## TASK DETAILS
Transcribe each entry so that it matches the original exactly.

## DATASET CONTENT
★ ★ ★ ★

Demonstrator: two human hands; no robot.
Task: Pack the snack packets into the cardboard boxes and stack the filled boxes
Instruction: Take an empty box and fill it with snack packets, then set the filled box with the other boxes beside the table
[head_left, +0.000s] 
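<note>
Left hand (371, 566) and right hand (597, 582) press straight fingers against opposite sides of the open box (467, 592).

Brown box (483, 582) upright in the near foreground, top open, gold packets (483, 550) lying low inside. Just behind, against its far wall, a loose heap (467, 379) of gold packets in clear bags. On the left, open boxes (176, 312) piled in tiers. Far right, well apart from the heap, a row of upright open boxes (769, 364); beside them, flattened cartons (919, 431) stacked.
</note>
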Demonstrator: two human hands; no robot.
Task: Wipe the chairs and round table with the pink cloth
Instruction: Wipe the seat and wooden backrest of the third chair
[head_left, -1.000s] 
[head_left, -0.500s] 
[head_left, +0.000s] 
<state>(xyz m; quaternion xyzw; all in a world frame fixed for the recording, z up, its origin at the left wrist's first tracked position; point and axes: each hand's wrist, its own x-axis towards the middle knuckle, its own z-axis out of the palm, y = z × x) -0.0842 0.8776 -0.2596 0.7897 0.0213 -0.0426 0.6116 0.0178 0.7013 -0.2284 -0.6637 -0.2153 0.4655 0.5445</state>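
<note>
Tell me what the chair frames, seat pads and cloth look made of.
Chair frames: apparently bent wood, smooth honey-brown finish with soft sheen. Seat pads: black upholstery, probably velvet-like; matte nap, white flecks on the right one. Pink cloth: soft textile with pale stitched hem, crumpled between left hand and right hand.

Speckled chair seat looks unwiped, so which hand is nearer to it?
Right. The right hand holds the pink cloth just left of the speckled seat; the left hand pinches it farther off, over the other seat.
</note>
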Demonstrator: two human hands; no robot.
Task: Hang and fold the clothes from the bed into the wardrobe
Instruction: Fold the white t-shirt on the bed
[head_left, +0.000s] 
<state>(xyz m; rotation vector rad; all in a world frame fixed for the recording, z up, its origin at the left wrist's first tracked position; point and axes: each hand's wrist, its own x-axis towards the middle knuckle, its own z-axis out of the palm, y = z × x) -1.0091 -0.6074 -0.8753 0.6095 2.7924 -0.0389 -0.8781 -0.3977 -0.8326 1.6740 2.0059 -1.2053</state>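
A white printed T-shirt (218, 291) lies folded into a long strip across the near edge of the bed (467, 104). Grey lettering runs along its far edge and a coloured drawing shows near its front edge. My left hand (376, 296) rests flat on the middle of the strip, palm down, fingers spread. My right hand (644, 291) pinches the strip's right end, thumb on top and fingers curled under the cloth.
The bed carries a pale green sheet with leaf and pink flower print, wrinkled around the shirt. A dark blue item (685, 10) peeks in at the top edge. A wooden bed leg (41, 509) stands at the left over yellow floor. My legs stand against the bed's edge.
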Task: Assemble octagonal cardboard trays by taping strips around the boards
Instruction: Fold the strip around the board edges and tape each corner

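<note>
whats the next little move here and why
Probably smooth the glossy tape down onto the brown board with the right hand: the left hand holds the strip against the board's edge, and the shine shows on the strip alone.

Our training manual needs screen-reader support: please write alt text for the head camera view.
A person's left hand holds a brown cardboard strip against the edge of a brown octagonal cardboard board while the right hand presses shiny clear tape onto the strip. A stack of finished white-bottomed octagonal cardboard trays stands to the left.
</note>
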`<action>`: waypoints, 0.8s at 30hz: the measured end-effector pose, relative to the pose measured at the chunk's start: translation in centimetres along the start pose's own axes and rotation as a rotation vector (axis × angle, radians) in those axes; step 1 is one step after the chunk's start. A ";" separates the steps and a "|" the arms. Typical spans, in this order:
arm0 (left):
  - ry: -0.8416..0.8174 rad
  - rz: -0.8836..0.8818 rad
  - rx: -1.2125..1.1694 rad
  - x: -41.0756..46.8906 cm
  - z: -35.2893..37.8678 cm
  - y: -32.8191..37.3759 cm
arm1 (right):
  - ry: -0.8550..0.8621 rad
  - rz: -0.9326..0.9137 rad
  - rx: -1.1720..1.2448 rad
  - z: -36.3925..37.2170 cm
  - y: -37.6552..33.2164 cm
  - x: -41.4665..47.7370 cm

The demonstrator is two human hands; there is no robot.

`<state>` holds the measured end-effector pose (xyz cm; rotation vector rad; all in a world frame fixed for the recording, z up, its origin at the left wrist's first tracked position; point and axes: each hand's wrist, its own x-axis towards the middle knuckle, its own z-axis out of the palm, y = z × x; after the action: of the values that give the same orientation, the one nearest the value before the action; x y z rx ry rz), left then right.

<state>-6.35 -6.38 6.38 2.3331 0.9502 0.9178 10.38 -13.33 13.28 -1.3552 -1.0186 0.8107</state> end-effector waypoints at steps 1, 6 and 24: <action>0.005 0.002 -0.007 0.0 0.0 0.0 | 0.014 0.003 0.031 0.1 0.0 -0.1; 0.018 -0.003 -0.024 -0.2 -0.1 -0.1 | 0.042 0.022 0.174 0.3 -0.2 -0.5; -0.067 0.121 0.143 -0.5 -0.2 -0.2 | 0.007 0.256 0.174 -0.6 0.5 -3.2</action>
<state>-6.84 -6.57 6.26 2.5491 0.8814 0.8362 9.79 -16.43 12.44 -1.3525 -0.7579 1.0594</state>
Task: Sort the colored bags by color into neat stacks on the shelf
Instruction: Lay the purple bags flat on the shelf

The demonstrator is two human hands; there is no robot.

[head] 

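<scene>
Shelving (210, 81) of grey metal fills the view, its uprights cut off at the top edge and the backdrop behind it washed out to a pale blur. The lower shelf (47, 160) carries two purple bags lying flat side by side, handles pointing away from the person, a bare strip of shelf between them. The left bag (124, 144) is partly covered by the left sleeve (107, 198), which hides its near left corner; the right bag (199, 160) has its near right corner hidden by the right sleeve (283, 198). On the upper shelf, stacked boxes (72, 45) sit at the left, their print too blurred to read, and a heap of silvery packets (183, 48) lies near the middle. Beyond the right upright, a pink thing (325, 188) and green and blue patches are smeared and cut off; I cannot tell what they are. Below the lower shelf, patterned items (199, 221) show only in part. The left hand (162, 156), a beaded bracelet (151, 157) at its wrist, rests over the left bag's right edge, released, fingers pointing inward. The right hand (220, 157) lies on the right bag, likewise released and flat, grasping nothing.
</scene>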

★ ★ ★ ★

## RESPONSE BELOW
Demonstrator: two human hands; no robot.
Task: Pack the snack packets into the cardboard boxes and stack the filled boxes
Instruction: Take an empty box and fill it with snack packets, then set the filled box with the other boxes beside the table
[head_left, +0.000s] 
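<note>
Left hand (371, 566) and right hand (597, 582) press straight fingers against opposite sides of the open box (467, 592).

Brown box (483, 582) upright in the near foreground, top open, gold packets (483, 550) lying low inside. Just behind, against its far wall, a loose heap (467, 379) of gold packets in clear bags. On the left, open boxes (176, 312) piled in tiers. Far right, well apart from the heap, a row of upright open boxes (769, 364); beside them, flattened cartons (919, 431) stacked.
</note>
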Demonstrator: two human hands; no robot.
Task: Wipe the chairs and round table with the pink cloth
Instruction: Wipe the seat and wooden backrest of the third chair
[head_left, -1.000s] 
[head_left, -0.500s] 
[head_left, +0.000s] 
<state>(xyz m; quaternion xyzw; all in a world frame fixed for the recording, z up, its origin at the left wrist's first tracked position; point and axes: each hand's wrist, its own x-axis towards the middle knuckle, its own z-axis out of the palm, y = z × x) -0.0842 0.8776 -0.2596 0.7897 0.0213 -0.0426 0.6116 0.0178 0.7013 -0.2284 -0.6637 -0.2153 0.4655 0.5445</state>
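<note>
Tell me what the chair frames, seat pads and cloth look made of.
Chair frames: apparently bent wood, smooth honey-brown finish with soft sheen. Seat pads: black upholstery, probably velvet-like; matte nap, white flecks on the right one. Pink cloth: soft textile with pale stitched hem, crumpled between left hand and right hand.

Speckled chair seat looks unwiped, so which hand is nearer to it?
Right. The right hand holds the pink cloth just left of the speckled seat; the left hand pinches it farther off, over the other seat.
</note>
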Demonstrator: two human hands; no robot.
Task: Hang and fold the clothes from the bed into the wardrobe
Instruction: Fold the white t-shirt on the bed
[head_left, +0.000s] 
<state>(xyz m; rotation vector rad; all in a world frame fixed for the recording, z up, its origin at the left wrist's first tracked position; point and axes: each hand's wrist, its own x-axis towards the middle knuckle, its own z-axis out of the palm, y = z × x) -1.0091 -0.6074 -0.8753 0.6095 2.7924 -0.0389 -0.8781 -0.3977 -0.8326 1.6740 2.0059 -1.2053</state>
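A white printed T-shirt (218, 291) lies folded into a long strip across the near edge of the bed (467, 104). Grey lettering runs along its far edge and a coloured drawing shows near its front edge. My left hand (376, 296) rests flat on the middle of the strip, palm down, fingers spread. My right hand (644, 291) pinches the strip's right end, thumb on top and fingers curled under the cloth.
The bed carries a pale green sheet with leaf and pink flower print, wrinkled around the shirt. A dark blue item (685, 10) peeks in at the top edge. A wooden bed leg (41, 509) stands at the left over yellow floor. My legs stand against the bed's edge.
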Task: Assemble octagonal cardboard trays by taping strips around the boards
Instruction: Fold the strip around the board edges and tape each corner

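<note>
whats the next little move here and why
Probably smooth the glossy tape down onto the brown board with the right hand: the left hand holds the strip against the board's edge, and the shine shows on the strip alone.

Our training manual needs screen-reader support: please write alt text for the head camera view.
A person's left hand holds a brown cardboard strip against the edge of a brown octagonal cardboard board while the right hand presses shiny clear tape onto the strip. A stack of finished white-bottomed octagonal cardboard trays stands to the left.
</note>
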`<action>`: waypoints, 0.8s at 30hz: the measured end-effector pose, relative to the pose measured at the chunk's start: translation in centimetres along the start pose's own axes and rotation as a rotation vector (axis × angle, radians) in those axes; step 1 is one step after the chunk's start. A ";" separates the steps and a "|" the arms. Typical spans, in this order:
arm0 (left):
  - ry: -0.8416..0.8174 rad
  - rz: -0.8836..0.8818 rad
  - rx: -1.2125..1.1694 rad
  - x: -41.0756..46.8906 cm
  - z: -35.2893..37.8678 cm
  - y: -32.8191..37.3759 cm
arm1 (right):
  - ry: -0.8550..0.8621 rad
  - rz: -0.9326..0.9137 rad
  - rx: -1.1720..1.2448 rad
  - z: -36.3925..37.2170 cm
  - y: -37.6552..33.2164 cm
  - x: -41.4665..47.7370 cm

The demonstrator is two human hands; there is no robot.

`<state>` holds the measured end-effector pose (xyz cm; rotation vector rad; all in a world frame fixed for the recording, z up, its origin at the left wrist's first tracked position; point and axes: each hand's wrist, its own x-axis towards the middle knuckle, its own z-axis out of the palm, y = z × x; after the action: of the values that give the same orientation, the one nearest the value before the action; x y z rx ry rz), left then right.

<state>-6.35 -6.38 6.38 2.3331 0.9502 0.9178 10.38 -13.33 13.28 -1.3552 -1.0186 0.8107</state> end-effector waypoints at steps 1, 6 and 24: <action>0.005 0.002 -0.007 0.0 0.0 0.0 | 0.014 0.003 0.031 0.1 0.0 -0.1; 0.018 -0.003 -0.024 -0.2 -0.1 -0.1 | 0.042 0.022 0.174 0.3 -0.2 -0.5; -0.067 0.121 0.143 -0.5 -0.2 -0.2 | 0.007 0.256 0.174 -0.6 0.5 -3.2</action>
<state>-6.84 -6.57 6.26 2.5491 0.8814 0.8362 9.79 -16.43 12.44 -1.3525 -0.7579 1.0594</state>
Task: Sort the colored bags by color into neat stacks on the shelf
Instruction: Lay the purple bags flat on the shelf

The demonstrator is two human hands; there is no robot.

[head] 

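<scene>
Shelving (210, 81) of grey metal fills the view, its uprights cut off at the top edge and the backdrop behind it washed out to a pale blur. The lower shelf (47, 160) carries two purple bags lying flat side by side, handles pointing away from the person, a bare strip of shelf between them. The left bag (124, 144) is partly covered by the left sleeve (107, 198), which hides its near left corner; the right bag (199, 160) has its near right corner hidden by the right sleeve (283, 198). On the upper shelf, stacked boxes (72, 45) sit at the left, their print too blurred to read, and a heap of silvery packets (183, 48) lies near the middle. Beyond the right upright, a pink thing (325, 188) and green and blue patches are smeared and cut off; I cannot tell what they are. Below the lower shelf, patterned items (199, 221) show only in part. The left hand (162, 156), a beaded bracelet (151, 157) at its wrist, rests over the left bag's right edge, released, fingers pointing inward. The right hand (220, 157) lies on the right bag, likewise released and flat, grasping nothing.
</scene>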

For this exercise, the work is now complete.